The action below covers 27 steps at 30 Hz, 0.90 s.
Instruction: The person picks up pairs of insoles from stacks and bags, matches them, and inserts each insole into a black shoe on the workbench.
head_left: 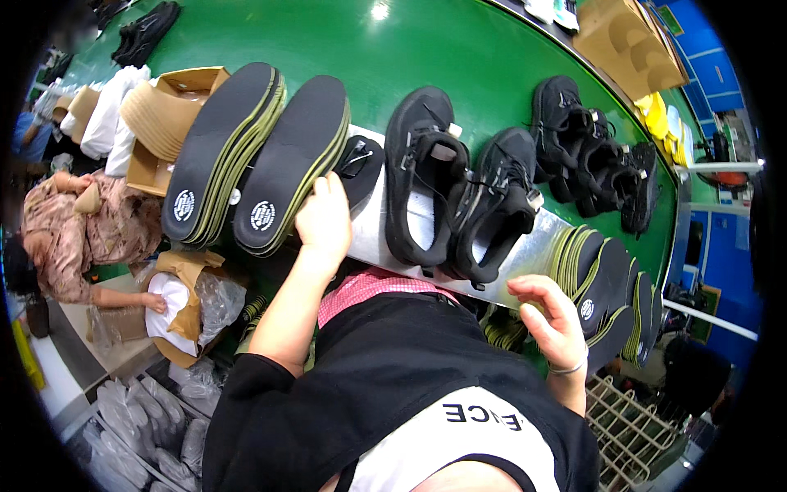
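Observation:
Two tall stacks of black insoles with green edges stand on my left, a left stack [215, 156] and a right stack [295, 164]. My left hand [324, 220] is at the side of the right stack, its bent fingers closed on the edge of an insole there. In the middle, a pair of black lace-up shoes, the left shoe [422, 176] and the right shoe [496, 209], rests on a metal plate [373, 225], openings toward me. My right hand [553, 324] hovers beside more insoles [594, 287], fingers and thumb apart, holding nothing.
More black shoes [594, 152] sit on the green table [344, 41] at the right. Cardboard boxes [176, 135] and a co-worker [90, 221] are at the left. Grey shoe-shaped pieces [147, 418] fill a container at the lower left. A wire basket [631, 426] is at my lower right.

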Tool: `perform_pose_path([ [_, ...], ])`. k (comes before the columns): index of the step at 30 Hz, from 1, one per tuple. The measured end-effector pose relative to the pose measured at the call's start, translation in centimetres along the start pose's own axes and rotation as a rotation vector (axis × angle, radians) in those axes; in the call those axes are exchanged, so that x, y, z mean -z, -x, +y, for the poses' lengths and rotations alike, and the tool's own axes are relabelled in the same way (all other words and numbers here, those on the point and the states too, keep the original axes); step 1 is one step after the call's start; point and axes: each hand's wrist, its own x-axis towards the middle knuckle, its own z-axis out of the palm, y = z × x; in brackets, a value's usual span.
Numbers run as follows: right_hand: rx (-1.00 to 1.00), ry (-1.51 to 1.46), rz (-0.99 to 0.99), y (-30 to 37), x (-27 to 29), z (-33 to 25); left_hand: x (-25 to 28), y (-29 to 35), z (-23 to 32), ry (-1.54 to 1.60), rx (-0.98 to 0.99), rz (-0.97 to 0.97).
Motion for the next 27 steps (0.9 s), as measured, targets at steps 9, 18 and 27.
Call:
perform_pose_path([
  [9,0.164,0.130,-0.001,-3.1,0.5,1.0,3.7,1.4,-0.2,0.207,-0.110,0.346],
  [18,0.742,0.429,0.224,-3.6,3.2,1.7,13.3,5.4,8.5,0.795,-0.547,-0.077],
  [27,0.448,0.537,0.417,3.9,6.4,6.6,13.6,5.6,16.3,0.971,-0.808,-0.373],
])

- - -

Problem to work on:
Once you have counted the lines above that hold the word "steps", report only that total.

Problem solution:
2